Although computer system 100 is illustrated as a desktop computer in FIG. 1, there can be examples where computer system 100 may take a different form factor while still having functional elements similar to those described for computer system 100. In some embodiments, computer system 100 may comprise a single computer, a single server, or a cluster or collection of computers or servers, or a cloud of computers or servers. Typically, a cluster or collection of servers can be used when the demand on computer system 100 exceeds the reasonable capability of a single server or computer. In certain embodiments, computer system 100 may comprise a portable computer, such as a laptop computer. In certain other embodiments, computer system 100 may comprise a mobile device, such as a smartphone. In certain additional embodiments, computer system 100 may comprise an embedded system.

Turning ahead in the drawings, FIG. 3 illustrates a block diagram of a system 300 that can be employed for automatically generating one or more recommendations using a machine learning model, to implement one or more respective project initiatives for each of a set of physical stores, according to an embodiment. System 300 is merely exemplary and embodiments of the system are not limited to the embodiments presented herein. The system can be employed in many different embodiments or examples not specifically depicted or described herein. In some embodiments, certain elements, modules, or systems of system 300 can perform various procedures, processes, and/or activities. In other embodiments, the procedures, processes, and/or activities can be performed by other suitable elements, modules, or systems of system 300. System 300 can be implemented with hardware and/or software, as described herein. In some embodiments, part or all of the hardware and/or software can be conventional, while in these or other embodiments, part or all of the hardware and/or software can be customized (e.g., optimized) for implementing part or all of the functionality of system 300 described herein.

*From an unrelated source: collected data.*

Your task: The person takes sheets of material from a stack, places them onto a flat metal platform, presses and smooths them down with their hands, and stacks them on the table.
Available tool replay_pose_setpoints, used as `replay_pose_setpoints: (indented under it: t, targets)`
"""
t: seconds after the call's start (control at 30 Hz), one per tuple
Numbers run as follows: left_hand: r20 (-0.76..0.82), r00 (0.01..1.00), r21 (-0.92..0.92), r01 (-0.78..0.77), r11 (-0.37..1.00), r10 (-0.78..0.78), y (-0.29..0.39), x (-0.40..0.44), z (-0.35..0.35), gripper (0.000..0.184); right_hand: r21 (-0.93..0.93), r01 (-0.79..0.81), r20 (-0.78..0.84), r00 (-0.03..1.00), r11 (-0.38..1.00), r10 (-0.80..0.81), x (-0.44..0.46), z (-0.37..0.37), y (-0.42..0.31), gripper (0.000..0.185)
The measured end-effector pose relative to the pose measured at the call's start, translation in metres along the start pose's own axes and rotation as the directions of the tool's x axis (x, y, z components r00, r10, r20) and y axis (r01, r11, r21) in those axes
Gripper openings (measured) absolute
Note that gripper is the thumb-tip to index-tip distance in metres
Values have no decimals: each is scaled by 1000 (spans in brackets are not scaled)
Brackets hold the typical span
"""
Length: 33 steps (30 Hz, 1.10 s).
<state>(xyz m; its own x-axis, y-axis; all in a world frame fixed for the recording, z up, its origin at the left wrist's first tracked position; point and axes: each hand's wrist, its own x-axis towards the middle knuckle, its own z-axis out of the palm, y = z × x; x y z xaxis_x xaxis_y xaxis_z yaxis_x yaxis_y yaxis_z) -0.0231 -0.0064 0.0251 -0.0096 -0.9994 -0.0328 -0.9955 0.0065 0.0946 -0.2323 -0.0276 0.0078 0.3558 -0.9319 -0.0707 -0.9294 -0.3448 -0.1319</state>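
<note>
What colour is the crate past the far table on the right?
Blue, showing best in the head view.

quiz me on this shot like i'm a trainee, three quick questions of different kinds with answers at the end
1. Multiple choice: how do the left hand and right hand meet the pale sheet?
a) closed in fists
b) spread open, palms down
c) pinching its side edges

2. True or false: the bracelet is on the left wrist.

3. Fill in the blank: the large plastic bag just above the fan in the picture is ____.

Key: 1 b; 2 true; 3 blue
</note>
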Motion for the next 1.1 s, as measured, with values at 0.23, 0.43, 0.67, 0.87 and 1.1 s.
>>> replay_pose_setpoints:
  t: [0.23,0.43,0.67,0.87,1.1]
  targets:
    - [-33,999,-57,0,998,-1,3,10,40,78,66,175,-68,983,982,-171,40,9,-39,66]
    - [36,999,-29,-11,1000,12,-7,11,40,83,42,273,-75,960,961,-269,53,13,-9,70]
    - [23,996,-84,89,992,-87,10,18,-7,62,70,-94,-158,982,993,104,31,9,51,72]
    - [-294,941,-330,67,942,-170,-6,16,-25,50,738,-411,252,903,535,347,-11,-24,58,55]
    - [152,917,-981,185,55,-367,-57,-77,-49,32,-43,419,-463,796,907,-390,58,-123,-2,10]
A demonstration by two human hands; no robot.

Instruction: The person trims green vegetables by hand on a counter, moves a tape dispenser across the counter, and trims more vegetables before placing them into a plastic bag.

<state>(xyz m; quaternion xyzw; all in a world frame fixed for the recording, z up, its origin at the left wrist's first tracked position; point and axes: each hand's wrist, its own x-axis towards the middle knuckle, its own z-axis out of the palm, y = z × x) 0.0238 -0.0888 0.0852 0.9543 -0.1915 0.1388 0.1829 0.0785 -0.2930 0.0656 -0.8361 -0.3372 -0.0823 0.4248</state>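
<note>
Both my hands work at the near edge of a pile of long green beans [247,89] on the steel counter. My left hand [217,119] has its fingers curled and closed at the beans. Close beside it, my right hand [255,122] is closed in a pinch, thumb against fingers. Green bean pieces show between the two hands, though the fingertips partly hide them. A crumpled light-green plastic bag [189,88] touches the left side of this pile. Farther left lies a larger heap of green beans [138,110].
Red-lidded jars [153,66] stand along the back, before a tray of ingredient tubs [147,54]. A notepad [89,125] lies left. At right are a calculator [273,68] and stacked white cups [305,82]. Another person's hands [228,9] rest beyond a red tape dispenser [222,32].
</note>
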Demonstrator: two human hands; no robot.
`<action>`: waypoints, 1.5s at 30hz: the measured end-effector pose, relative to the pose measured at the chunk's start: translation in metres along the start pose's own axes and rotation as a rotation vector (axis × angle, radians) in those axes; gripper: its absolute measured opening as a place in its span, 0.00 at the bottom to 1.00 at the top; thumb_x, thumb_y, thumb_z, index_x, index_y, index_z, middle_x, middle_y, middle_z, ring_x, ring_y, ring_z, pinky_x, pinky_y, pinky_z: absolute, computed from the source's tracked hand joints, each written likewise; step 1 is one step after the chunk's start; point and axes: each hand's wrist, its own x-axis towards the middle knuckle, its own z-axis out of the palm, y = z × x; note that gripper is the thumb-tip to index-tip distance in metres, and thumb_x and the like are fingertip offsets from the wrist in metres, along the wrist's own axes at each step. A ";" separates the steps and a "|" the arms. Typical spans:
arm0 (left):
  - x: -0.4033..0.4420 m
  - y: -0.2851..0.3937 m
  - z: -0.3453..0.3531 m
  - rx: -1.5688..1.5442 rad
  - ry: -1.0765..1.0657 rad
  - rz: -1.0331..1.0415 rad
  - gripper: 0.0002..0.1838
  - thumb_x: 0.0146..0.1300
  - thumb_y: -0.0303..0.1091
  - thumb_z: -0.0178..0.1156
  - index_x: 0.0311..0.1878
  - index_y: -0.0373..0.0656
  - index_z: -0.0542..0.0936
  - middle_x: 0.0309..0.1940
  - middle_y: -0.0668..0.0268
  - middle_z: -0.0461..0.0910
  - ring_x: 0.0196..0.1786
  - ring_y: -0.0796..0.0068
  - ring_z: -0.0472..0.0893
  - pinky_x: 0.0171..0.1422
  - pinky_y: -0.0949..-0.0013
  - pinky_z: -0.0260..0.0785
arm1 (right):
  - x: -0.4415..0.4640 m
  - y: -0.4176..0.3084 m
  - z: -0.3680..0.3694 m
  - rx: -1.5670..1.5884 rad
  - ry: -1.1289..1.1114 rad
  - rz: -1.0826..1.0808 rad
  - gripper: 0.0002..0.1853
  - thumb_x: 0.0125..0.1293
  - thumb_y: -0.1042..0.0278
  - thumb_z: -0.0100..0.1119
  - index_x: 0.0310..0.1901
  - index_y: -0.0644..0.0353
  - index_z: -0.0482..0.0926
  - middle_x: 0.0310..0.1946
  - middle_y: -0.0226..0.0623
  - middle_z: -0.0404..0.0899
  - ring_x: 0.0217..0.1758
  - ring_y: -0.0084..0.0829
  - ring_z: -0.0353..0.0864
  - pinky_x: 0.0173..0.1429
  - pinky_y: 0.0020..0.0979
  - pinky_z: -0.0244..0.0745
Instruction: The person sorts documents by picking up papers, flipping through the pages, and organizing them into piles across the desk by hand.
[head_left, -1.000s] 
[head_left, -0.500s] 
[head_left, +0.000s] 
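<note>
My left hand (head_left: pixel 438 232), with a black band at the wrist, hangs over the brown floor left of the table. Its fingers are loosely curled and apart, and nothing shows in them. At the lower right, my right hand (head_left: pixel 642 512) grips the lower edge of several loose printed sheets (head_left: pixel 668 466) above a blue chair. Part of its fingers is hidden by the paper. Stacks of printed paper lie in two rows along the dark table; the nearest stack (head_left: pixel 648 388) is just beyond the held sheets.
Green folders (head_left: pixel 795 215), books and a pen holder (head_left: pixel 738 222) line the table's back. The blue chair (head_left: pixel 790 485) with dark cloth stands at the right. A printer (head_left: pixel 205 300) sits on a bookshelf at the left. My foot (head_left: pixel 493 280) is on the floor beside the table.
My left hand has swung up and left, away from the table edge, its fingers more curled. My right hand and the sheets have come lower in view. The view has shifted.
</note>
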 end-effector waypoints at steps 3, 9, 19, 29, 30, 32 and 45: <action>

In many embodiments, system 300 can include a lifecycle management engine 310 and/or a web server 320. Lifecycle management engine 310 and/or web server 320 can each be a computer system, such as computer system 100 (FIG. 1), as described above, and can each be a single computer, a single server, or a cluster or collection of computers or servers, or a cloud of computers or servers. In another embodiment, a single computer system can host two or more of, or all of, lifecycle management engine 310 and/or web server 320. Additional details regarding lifecycle management engine 310 and/or web server 320 are described herein.

In a number of embodiments, each of lifecycle management engine 310 and/or web server 320 can be a special-purpose computer programed specifically to perform specific functions not associated with a general-purpose computer, as described in greater detail below.

In some embodiments, web server 320 can be in data communication through network 330 with one or more user computers, such as user computers 340 and/or 341. Network 330 can be a public network, a private network or a hybrid network. In some embodiments, user computers 340-341 can be used by users, such as users 350 and 351, which also can be referred to as associates, in which case, user computers 340 and 341 can be referred to as associate computers. In many embodiments, web server 320 can host one or more sites (e.g., websites) that allow users to browse and search for initiatives and/or physical stores, and/or another suitable activity.

In some embodiments, an internal network that is not open to the public can be used for communications between lifecycle management engine 310 and/or web server 320 within system 300. Accordingly, in some embodiments, lifecycle management engine 310 (and/or the software used by such systems) can refer to a back end of system 300, which can be operated by an operator and/or administrator of system 300, and web server 320 (and/or the software used by such system) can refer to a front end of system 300, and can be accessed and/or used by one or more users, such as users 350-351, using user computers 340-341, respectively. In these or other embodiments, the operator and/or administrator of system 300 can manage system 300, the processor(s) of system 300, and/or the memory storage unit(s) of system 300 using the input device(s) and/or display device(s) of system 300.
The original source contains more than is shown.